> _PROBLEM STATEMENT_:
Leave every picture out. Set down all the lines below exactly.

> _DATA PROVIDED_:
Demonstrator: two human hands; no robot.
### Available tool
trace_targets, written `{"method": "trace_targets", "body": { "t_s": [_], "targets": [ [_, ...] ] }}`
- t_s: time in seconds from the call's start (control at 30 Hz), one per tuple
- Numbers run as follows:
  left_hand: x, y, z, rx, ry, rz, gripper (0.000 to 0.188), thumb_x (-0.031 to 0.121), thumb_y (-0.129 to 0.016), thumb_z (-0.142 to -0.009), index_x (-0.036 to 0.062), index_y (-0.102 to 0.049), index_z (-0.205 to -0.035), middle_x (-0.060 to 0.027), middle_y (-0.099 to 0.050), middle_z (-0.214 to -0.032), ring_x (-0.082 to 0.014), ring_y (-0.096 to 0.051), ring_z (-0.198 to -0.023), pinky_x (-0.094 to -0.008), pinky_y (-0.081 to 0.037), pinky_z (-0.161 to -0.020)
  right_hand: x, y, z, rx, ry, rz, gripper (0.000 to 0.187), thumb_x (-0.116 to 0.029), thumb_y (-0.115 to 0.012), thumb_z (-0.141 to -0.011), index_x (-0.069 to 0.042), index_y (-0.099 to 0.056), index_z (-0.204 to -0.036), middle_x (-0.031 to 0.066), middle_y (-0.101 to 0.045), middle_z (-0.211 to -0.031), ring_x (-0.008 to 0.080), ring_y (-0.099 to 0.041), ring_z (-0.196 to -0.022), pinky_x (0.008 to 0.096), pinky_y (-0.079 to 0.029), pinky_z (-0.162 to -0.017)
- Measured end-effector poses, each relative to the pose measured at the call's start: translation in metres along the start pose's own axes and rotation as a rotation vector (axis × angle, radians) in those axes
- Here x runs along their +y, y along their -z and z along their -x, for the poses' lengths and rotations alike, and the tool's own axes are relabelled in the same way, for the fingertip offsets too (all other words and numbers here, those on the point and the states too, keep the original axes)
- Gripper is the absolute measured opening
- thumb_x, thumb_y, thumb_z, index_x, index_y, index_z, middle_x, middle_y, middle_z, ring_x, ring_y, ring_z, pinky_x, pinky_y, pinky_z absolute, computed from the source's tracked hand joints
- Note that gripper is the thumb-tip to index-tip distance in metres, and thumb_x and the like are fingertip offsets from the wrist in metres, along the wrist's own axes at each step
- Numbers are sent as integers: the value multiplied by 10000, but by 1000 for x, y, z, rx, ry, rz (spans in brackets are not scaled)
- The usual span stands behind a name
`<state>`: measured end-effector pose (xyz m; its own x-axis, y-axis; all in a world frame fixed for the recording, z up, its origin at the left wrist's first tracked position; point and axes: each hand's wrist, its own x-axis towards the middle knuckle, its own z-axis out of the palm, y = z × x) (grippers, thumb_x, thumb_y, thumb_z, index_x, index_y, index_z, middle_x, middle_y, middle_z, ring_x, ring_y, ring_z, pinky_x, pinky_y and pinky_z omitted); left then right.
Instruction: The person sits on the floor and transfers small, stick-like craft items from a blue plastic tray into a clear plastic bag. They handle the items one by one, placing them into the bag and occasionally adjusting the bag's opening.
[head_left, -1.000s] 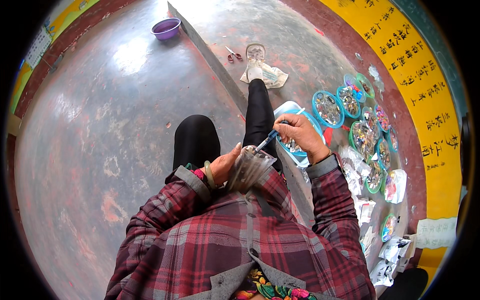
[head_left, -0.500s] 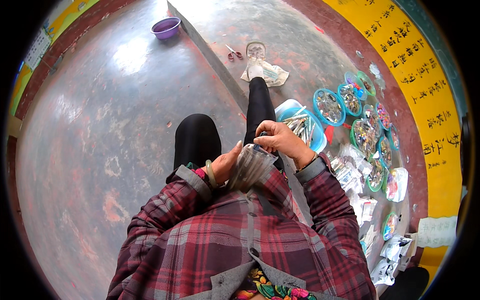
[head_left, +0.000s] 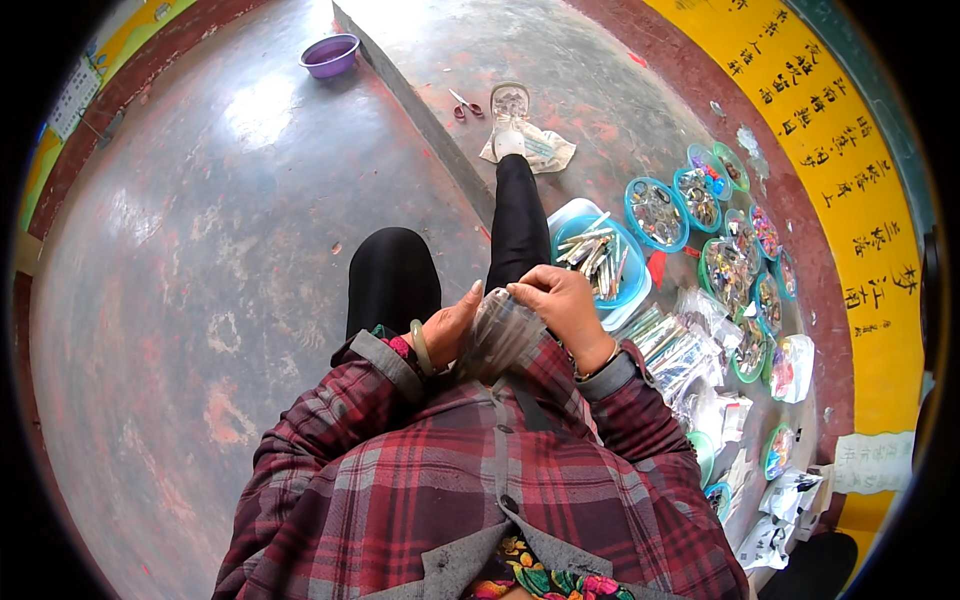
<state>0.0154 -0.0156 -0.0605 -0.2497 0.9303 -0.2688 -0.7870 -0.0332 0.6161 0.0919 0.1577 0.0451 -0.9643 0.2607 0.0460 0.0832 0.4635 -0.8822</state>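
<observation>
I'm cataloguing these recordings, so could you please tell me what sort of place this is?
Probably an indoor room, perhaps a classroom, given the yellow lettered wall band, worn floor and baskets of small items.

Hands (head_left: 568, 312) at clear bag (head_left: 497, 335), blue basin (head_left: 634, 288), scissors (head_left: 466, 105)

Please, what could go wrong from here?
The clear plastic bag, held at its side by the left hand with the right hand at its top edge, might slip and spill. The blue basin of slender sticks stands beside the right leg, so a leg movement could bump it. The scissors lie near the right foot and might be kicked.
</observation>
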Motion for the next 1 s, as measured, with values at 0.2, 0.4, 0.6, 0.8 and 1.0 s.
{"method": "trace_targets", "body": {
  "t_s": [0.2, 0.4, 0.6, 0.8, 1.0],
  "targets": [
    [-1, 10, 0, -59, 59, 39, 596, 504, -262, -1003, 19, -468, -1283, -102, -569, -1217, -203, -527, -1128, -345, -378, -1022, -8, -12, 15, 230, 454, 549, 154, -208, -676, -804, -57, -695, -825, 83, -673, -911, 256, -615, -860, 365, -460, -727],
    [5, -6, 5, -38, 69, 30, 475, 417, -372, -1005, 18, -492, -1234, -83, -600, -1142, -188, -577, -1045, -350, -446, -949, -2, -20, 22, 178, 434, 560, 170, -181, -658, -805, -26, -691, -866, 120, -674, -938, 289, -622, -881, 389, -468, -770],
    [9, -8, 12, -53, 70, -158, 332, 151, -572, -938, 20, -496, -1233, -66, -608, -1123, -158, -607, -997, -316, -498, -885, 3, -28, 30, 181, 434, 627, 165, -198, -626, -825, -66, -699, -891, 110, -670, -964, 261, -605, -958, 381, -441, -797],
    [11, -13, 14, -41, -9, -138, 398, 5, -620, -854, 14, -506, -1236, -72, -622, -1108, -170, -609, -1002, -337, -487, -904, 23, -9, 21, 173, 289, 158, 331, -202, -597, -892, 16, -599, -1142, 154, -608, -1178, 251, -570, -1109, 354, -417, -948],
    [39, -21, 21, -74, -220, 84, 424, 110, -612, -874, 4, -483, -1263, -96, -610, -1141, -207, -603, -1036, -372, -469, -934, 33, 0, 26, -236, -188, -1000, 640, -269, -622, -908, 37, -340, -1395, 125, -474, -1354, 183, -466, -1228, 315, -360, -1034]
  ]
}}
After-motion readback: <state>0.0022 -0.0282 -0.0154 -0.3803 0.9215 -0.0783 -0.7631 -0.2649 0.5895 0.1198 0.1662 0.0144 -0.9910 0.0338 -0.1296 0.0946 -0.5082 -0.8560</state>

> _THE ANSWER_:
Demonstrator: two human hands; no robot.
### Available tool
trace_targets, written `{"method": "trace_targets", "body": { "t_s": [_], "targets": [ [_, ...] ] }}`
- t_s: time in seconds from the call's start (control at 30 Hz), one per tuple
- Numbers run as follows:
  left_hand: x, y, z, rx, ry, rz, gripper (0.000 to 0.188), thumb_x (-0.031 to 0.121), thumb_y (-0.129 to 0.016), thumb_z (-0.142 to -0.009), index_x (-0.036 to 0.062), index_y (-0.102 to 0.049), index_z (-0.205 to -0.035), middle_x (-0.060 to 0.027), middle_y (-0.099 to 0.050), middle_z (-0.214 to -0.032), ring_x (-0.082 to 0.014), ring_y (-0.096 to 0.051), ring_z (-0.198 to -0.023), pinky_x (-0.094 to -0.008), pinky_y (-0.081 to 0.037), pinky_z (-0.161 to -0.020)
  right_hand: x, y, z, rx, ry, rz, gripper (0.000 to 0.187), thumb_x (-0.116 to 0.029), thumb_y (-0.115 to 0.012), thumb_z (-0.141 to -0.011), index_x (-0.069 to 0.042), index_y (-0.099 to 0.056), index_z (-0.204 to -0.036), middle_x (-0.031 to 0.066), middle_y (-0.101 to 0.045), middle_z (-0.211 to -0.031), ring_x (-0.008 to 0.080), ring_y (-0.099 to 0.041), ring_z (-0.196 to -0.022), pinky_x (0.008 to 0.096), pinky_y (-0.079 to 0.029), pinky_z (-0.162 to -0.017)
- Measured end-effector poses, each relative to the pose measured at the call's start: translation in metres along the start pose's own axes and rotation as a rotation vector (axis × angle, radians) in those axes
- Here x runs along their +y, y along their -z and z along their -x, for the poses' lengths and rotations alike, and the tool's own axes are relabelled in the same way, for the fingertip offsets too (all other words and numbers here, those on the point and the states too, keep the original axes)
- Gripper is the absolute measured opening
- thumb_x, thumb_y, thumb_z, index_x, index_y, index_z, middle_x, middle_y, middle_z, ring_x, ring_y, ring_z, pinky_x, pinky_y, pinky_z absolute, computed from the source's tracked hand joints
- Note that gripper is the thumb-tip to index-tip distance in metres, and thumb_x and the like are fingertip offsets from the wrist in metres, along the wrist's own axes at each step
- Numbers are sent as integers: the value multiplied by 10000, but by 1000 for x, y, z, rx, ry, rz (spans in brackets are not scaled)
- The usual span stands behind a name
`<state>`: measured end-effector pose (xyz m; its own x-axis, y-axis; all in a world frame fixed for the recording, z up, its origin at the left wrist's first tracked position; point and axes: each hand's wrist, its own x-axis towards the middle knuckle, its own z-axis out of the palm, y = z × x) (grippers, thumb_x, thumb_y, thumb_z, index_x, index_y, index_z, middle_x, middle_y, middle_z, ring_x, ring_y, ring_z, pinky_x, pinky_y and pinky_z omitted); left then right.
Instruction: The person sits on the floor and transfers small, stick-like craft items from a blue plastic tray into a clear plastic bag. They handle the items one by one, placing them into the bag and occasionally adjusting the bag's opening.
[head_left, -1.000s] 
[head_left, -0.500s] 
[head_left, +0.000s] 
<state>0.0154 -0.0156 -0.0605 -0.2497 0.9303 -0.2688 -0.7870 -0.0332 0.6161 0.0919 0.1577 0.0451 -0.9643 0.2607 0.0460 0.0832 0.4635 -0.8822</state>
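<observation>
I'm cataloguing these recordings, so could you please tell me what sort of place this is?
Probably an indoor room, perhaps a classroom, given the yellow lettered wall band, worn floor and baskets of small items.

Hands (head_left: 568, 312) at clear bag (head_left: 497, 335), blue basin (head_left: 634, 288), scissors (head_left: 466, 105)

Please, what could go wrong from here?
The clear plastic bag, held at its side by the left hand with the right hand at its top edge, might slip and spill. The blue basin of slender sticks stands beside the right leg, so a leg movement could bump it. The scissors lie near the right foot and might be kicked.
</observation>
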Motion for the next 1 s, as measured, with values at 0.2, 0.4, 0.6, 0.8 and 1.0 s.
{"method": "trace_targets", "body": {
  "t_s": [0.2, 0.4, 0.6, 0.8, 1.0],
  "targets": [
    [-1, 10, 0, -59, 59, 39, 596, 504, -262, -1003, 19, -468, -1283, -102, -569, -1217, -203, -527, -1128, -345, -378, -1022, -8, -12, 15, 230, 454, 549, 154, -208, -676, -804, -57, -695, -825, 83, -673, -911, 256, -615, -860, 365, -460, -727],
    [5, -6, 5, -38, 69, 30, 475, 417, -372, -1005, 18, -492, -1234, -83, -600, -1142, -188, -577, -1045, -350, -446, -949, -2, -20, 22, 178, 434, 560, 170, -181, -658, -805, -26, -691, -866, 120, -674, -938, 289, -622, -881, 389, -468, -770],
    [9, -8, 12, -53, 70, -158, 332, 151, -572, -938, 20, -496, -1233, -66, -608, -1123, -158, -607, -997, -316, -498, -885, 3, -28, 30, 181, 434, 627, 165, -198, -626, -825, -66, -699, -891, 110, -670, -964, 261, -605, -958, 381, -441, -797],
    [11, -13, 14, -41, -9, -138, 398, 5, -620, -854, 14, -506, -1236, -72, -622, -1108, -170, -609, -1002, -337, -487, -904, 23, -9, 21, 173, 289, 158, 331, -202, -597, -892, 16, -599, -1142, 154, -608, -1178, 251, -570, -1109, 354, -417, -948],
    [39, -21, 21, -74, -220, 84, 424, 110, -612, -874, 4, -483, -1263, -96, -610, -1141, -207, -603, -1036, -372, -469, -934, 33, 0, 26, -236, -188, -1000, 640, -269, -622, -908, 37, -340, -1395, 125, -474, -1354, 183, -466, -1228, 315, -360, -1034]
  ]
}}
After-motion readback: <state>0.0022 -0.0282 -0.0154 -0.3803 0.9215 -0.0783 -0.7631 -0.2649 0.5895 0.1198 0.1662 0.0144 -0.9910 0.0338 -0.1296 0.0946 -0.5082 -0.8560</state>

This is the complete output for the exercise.